= Nine oils =

Medication used to relieve aches

In the 19th century, the nine oils was a preparation, or liniment, which was rubbed into the skin to relieve aches, such as over bruises. "Nine oils" was apparently developed in veterinary medicine, for treating horses, but later was adopted for human medical use.

According to one 19th-century druggists' book, oils used in the preparation included:

- train oil; that is, whale oil or the oil of the blubber of another marine mammal
- oil of turpentine
- oil of bricks, the oil obtained by the distillation of pieces of brick saturated with rapeseed oil or olive oil
- oil of amber
- spirit of camphor
- Barbados tar, a kind of greenish petroleum found in Barbados
- oil of vitriol; that is, sulfuric acid

However, it is certain that many "nine oils" preparations did not contain these ingredients, and in fact it is possible that the name "nine oils" never referred to any specific combination of compounds.

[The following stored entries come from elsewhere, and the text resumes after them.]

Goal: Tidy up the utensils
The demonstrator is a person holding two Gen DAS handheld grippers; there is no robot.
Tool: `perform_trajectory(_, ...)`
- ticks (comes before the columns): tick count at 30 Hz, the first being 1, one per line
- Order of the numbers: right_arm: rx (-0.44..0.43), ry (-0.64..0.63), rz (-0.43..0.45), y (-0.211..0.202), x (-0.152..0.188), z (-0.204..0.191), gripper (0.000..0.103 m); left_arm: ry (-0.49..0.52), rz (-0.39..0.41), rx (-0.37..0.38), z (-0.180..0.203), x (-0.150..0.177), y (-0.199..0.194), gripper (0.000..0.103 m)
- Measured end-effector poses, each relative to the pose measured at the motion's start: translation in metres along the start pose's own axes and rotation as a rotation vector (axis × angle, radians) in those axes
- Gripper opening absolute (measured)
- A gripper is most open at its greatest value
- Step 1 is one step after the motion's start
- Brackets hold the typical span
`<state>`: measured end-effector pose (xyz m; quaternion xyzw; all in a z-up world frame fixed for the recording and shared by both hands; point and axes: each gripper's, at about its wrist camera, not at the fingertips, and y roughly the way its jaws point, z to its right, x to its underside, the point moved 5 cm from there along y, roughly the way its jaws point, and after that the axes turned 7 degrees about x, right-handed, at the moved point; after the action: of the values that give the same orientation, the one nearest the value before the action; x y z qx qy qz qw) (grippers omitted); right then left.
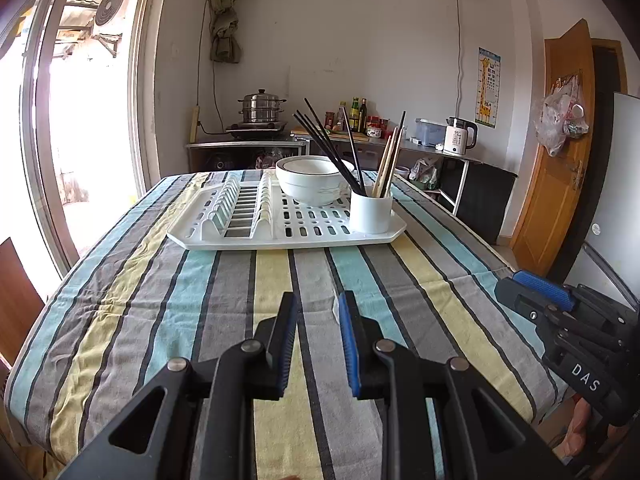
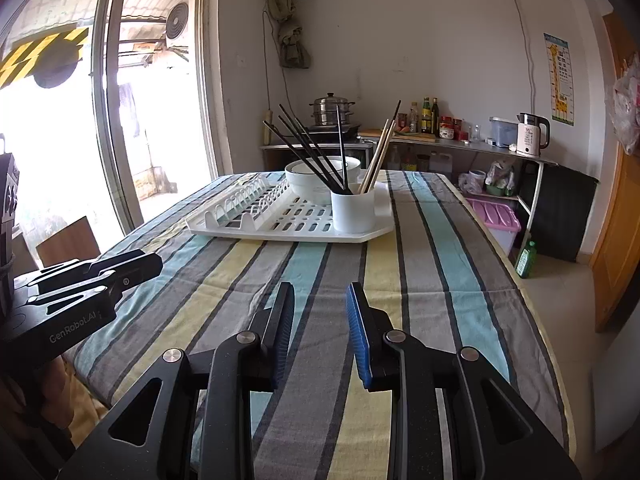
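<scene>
A white drying rack tray sits at the far middle of the striped table. On it stands a white utensil cup holding several black chopsticks and a few wooden chopsticks. A white bowl sits behind the cup. My left gripper is open and empty above the near table; it also shows in the right wrist view. My right gripper is open and empty, and shows at the left wrist view's right edge.
The striped tablecloth covers the table. A counter with a steamer pot, bottles and a kettle stands behind. A glass door is on the left, a wooden door on the right. A pink-lidded bin sits on the floor.
</scene>
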<state>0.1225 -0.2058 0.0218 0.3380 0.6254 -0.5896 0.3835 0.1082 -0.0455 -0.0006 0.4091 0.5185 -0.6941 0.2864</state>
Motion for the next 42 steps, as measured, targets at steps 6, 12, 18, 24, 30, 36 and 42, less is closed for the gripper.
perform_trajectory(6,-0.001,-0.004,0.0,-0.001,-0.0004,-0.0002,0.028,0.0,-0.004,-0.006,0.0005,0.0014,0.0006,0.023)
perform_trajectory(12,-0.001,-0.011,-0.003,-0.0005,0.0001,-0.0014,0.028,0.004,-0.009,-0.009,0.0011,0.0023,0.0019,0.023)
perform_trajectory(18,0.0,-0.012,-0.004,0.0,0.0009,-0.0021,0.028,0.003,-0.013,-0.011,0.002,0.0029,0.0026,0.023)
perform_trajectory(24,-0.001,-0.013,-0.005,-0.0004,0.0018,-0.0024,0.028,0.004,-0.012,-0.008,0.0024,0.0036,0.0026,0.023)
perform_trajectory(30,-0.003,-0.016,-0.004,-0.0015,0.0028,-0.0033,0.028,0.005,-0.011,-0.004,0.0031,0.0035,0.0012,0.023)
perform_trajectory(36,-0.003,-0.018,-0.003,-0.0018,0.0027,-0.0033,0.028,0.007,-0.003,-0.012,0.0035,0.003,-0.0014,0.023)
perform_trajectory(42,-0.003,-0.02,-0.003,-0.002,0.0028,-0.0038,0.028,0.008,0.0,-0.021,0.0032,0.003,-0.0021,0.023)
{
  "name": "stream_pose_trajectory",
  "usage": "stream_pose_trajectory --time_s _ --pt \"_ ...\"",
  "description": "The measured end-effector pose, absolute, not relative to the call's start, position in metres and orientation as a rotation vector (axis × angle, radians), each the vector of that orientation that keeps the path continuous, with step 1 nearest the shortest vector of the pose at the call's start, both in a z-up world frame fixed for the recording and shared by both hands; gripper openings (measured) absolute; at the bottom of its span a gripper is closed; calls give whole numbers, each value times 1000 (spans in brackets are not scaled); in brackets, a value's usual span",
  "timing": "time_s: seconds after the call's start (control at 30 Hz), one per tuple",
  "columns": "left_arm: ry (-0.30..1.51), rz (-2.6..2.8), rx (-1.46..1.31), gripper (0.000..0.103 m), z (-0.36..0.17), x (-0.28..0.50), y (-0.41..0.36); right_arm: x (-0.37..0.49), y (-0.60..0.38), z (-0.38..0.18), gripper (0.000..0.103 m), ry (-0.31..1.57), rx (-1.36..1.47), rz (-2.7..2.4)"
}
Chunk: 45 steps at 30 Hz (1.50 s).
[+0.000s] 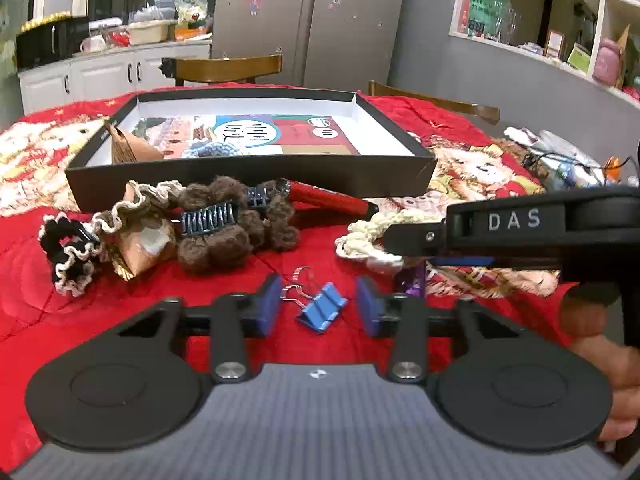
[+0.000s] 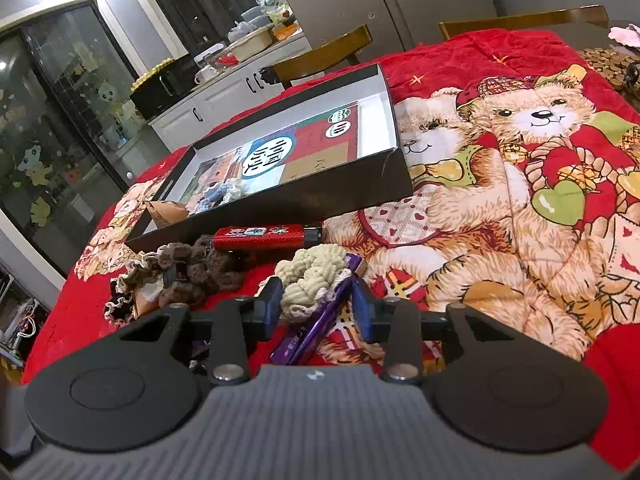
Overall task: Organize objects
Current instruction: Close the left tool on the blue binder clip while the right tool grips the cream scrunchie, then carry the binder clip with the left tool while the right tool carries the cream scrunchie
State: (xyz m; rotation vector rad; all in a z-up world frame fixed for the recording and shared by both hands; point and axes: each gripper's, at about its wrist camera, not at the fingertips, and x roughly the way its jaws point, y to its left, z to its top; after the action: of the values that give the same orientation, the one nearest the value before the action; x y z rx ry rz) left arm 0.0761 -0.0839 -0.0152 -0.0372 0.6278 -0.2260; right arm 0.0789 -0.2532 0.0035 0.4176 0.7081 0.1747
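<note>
Now the binder clip (image 1: pixel 322 307) lies between the spread left hand-held gripper (image 1: pixel 318 306) fingers.

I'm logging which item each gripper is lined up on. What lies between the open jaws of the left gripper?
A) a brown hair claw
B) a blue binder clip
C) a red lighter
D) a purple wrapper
B: in the left wrist view the blue binder clip lies on the red cloth between the open jaws of the left gripper, untouched by either pad.
</note>
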Motion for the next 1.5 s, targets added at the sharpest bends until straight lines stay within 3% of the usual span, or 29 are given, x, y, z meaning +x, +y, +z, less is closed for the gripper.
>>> stream_pose_trajectory --time_s 0.2,0.23,1.07,1.5 --pt "619 -242 -65 40 -15 75 -80 77 -258 8 24 702 437 171" --pt "616 -238 -63 40 -15 75 -80 76 -258 9 17 698 437 169" --pt "574 -201 -28 40 -12 66 -83 63 -274 24 14 564 541 153" --pt "395 -247 -29 40 7 45 -79 61 -282 28 14 490 586 175"
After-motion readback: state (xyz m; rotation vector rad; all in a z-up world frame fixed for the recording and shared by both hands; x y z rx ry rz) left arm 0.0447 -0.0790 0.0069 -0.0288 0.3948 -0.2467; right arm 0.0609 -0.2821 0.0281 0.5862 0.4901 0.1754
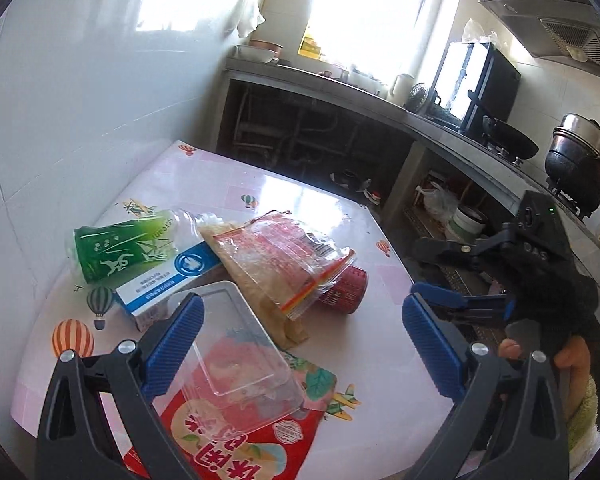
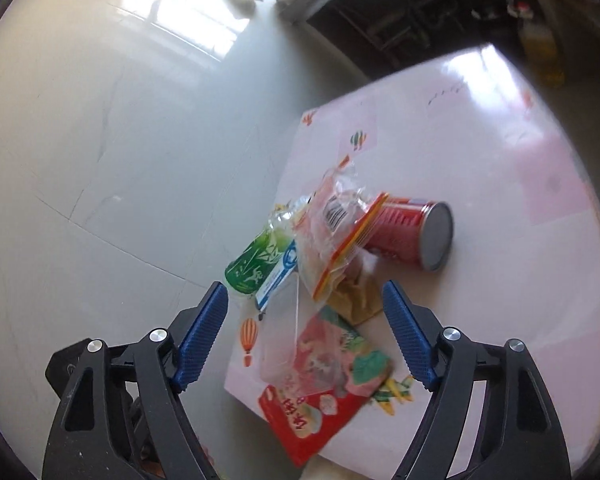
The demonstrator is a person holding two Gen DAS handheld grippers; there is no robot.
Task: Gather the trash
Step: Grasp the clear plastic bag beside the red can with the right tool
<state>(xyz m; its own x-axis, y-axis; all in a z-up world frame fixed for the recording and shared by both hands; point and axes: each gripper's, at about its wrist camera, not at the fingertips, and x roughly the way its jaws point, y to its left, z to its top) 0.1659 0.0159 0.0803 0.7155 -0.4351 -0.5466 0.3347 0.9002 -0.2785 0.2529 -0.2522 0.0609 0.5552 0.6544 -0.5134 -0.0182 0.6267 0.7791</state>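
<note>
The trash, none of it collected as far as I can see: a clear plastic tray (image 1: 236, 344) lies on a red snack bag (image 1: 236, 440) at the table's (image 1: 380, 332) near edge; behind these, a zip bag (image 1: 296, 256), a brown paper bag (image 1: 260, 304), a red can (image 2: 412, 232), a blue-white box (image 1: 168, 276) and a green bottle (image 1: 120, 252) crowd toward the wall-side edge. My left gripper (image 1: 304, 344) stands wide open, empty, over the tray; my right gripper (image 2: 304, 328) is likewise open, holding nothing. Overlapping pieces hinder single picks. No bin is visible; a counter (image 1: 440, 128) with pots stands beyond.
</note>
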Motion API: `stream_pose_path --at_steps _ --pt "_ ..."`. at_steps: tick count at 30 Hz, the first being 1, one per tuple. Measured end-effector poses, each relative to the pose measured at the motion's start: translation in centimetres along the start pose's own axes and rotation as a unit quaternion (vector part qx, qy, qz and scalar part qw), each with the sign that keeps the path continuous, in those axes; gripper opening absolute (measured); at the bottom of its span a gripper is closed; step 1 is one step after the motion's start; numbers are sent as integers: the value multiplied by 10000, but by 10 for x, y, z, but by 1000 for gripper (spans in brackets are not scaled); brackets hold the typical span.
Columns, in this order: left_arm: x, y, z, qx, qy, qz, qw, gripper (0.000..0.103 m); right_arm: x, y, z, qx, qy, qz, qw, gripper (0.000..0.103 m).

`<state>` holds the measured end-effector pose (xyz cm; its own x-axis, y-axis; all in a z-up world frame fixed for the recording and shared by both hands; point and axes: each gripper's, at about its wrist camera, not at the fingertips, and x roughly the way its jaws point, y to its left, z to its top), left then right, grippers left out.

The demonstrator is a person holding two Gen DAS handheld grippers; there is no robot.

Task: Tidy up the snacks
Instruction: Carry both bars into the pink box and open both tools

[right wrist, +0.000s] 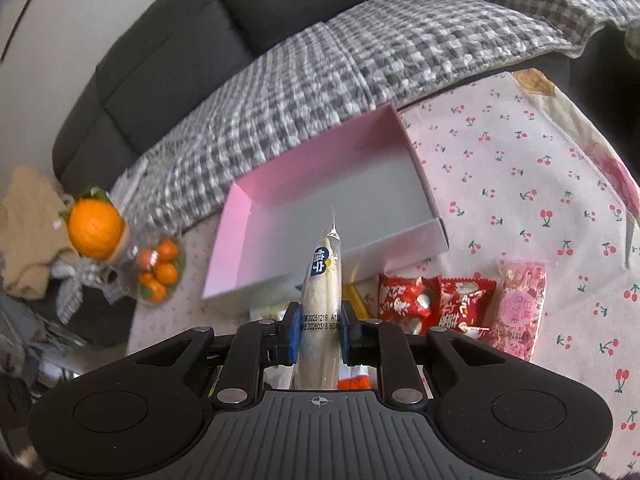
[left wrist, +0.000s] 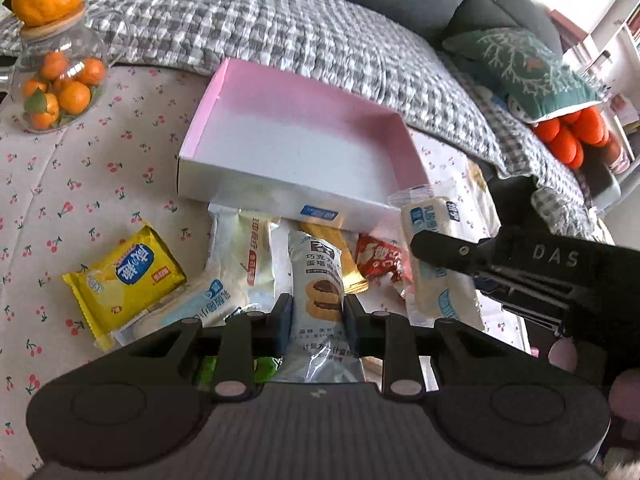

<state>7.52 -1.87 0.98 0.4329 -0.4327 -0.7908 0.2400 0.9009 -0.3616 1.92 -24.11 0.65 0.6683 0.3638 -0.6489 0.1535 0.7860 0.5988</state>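
Now left hand-held gripper (left wrist: pixel 316 314) pinching cookie pkt (left wrist: pixel 316 280); right hand-held gripper (right wrist: pixel 319 330) pinching bread pkt (right wrist: pixel 322 300).

Just beyond the tongs lies a shallow box (left wrist: pixel 296 148) of smooth matt card, pink inside and white outside, on a soft quilted cotton-like cloth (left wrist: pixel 80 184) printed with cherries. The snack wrappers near the tongs are glossy crinkled plastic film, such as the grey biscuit packet (left wrist: pixel 318 276) and the yellow packet (left wrist: pixel 124 280). Far to the left stands a clear, shiny glass jar (left wrist: pixel 60 76); behind the box a puffy woven checked blanket (left wrist: pixel 280 28).
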Motion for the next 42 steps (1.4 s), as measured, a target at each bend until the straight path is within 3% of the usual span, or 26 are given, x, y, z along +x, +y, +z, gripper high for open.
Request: stream_pose_path --at_steps 7,14,22,28,37,40,42 --pt "-4 1 11 -71 -200 -100 9997 24 -5 -11 14 374 -131 185 9990 19" --pt "0 -5 43 61 -557 -174 9983 25 11 -19 42 564 -205 355 9976 19" --pt "38 -2 82 530 -1054 320 9925 25 60 -31 74 525 -308 204 9979 19" --pt "73 7 102 730 -1111 604 9893 25 94 -36 87 318 -274 147 9990 19" --pt "104 16 113 945 -1081 973 9848 25 117 -43 96 227 -402 217 9987 19" --pt "107 15 111 1050 -1161 1131 9812 21 118 -44 97 176 -463 252 9985 23" --pt "105 14 109 1112 -1231 1196 9789 27 117 -43 97 134 -499 237 9984 23"
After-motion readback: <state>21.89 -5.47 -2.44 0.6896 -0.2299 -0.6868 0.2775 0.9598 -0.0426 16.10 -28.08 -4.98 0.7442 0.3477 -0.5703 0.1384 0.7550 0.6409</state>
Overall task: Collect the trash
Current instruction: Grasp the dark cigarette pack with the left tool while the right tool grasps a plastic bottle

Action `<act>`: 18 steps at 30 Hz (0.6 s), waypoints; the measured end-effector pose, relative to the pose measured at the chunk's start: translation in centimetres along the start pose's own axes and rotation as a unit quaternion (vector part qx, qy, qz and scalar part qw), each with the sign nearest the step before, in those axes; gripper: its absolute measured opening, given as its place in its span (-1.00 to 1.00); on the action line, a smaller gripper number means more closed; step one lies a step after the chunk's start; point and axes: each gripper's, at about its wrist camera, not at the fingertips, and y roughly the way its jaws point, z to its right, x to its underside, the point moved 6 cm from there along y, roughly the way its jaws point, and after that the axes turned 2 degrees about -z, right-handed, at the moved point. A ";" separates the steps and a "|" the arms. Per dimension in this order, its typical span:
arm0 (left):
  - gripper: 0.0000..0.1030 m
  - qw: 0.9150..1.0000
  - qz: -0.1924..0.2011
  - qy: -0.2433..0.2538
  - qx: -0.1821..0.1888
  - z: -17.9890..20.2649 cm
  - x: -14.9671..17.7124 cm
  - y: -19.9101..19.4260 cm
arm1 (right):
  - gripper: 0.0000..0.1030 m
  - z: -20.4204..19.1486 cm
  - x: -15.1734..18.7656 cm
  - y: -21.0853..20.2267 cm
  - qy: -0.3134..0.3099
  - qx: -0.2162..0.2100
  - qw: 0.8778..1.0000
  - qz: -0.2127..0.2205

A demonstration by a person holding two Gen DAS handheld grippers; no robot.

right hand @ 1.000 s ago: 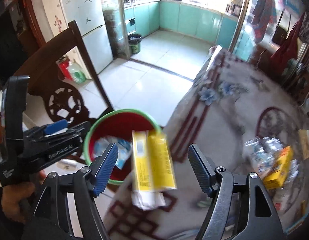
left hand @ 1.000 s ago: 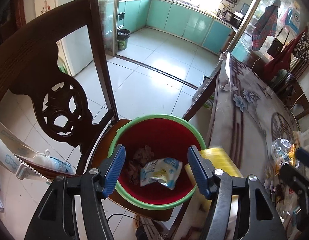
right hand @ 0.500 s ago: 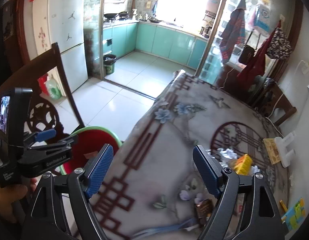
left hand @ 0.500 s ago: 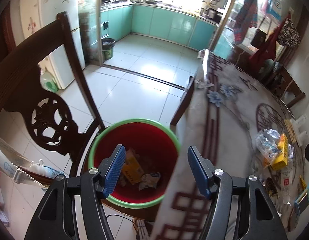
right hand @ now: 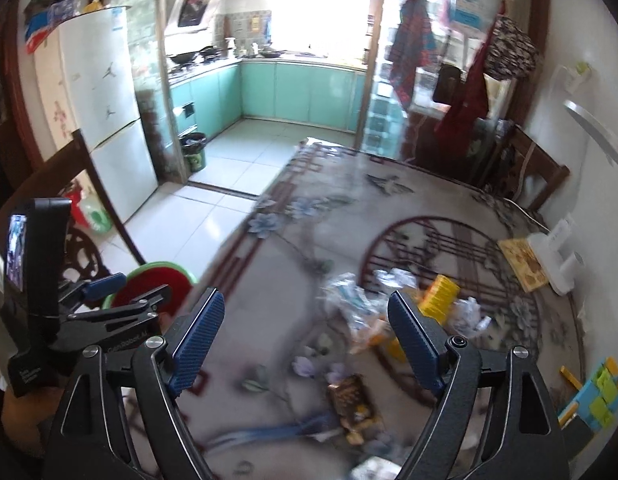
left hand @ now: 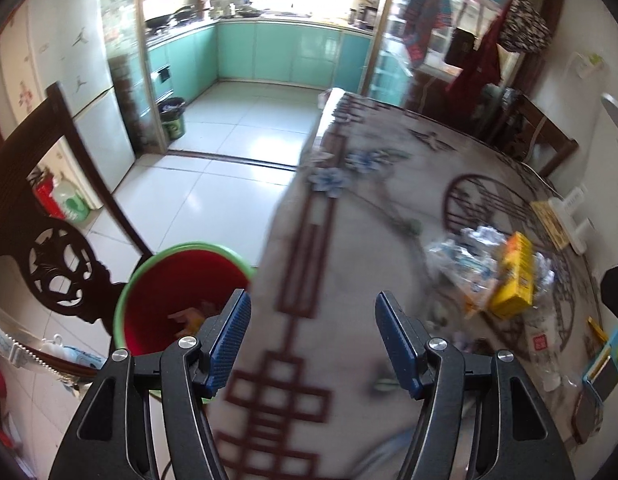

The writer James Greenwood, in 1883, put these words in the mouth of the street-doctor "Dr. Quackinbosh", in his series of articles Toilers in London, by One of the Crowd, originally serialized in The Daily Telegraph:
When I first started I worked Woolwich with my "miraculous Nine Oils." Men who work at heavy lifting and hauling, and are likely to get strains and ricks of the back, have a superstitious belief in the "Nine Oils." It is the same wherever you go. What are they? what, the original Nine? Blessed if I know, nor they don't know either. But that don't make any difference. I used to give 'em one - sperm oil - and call it the Nine.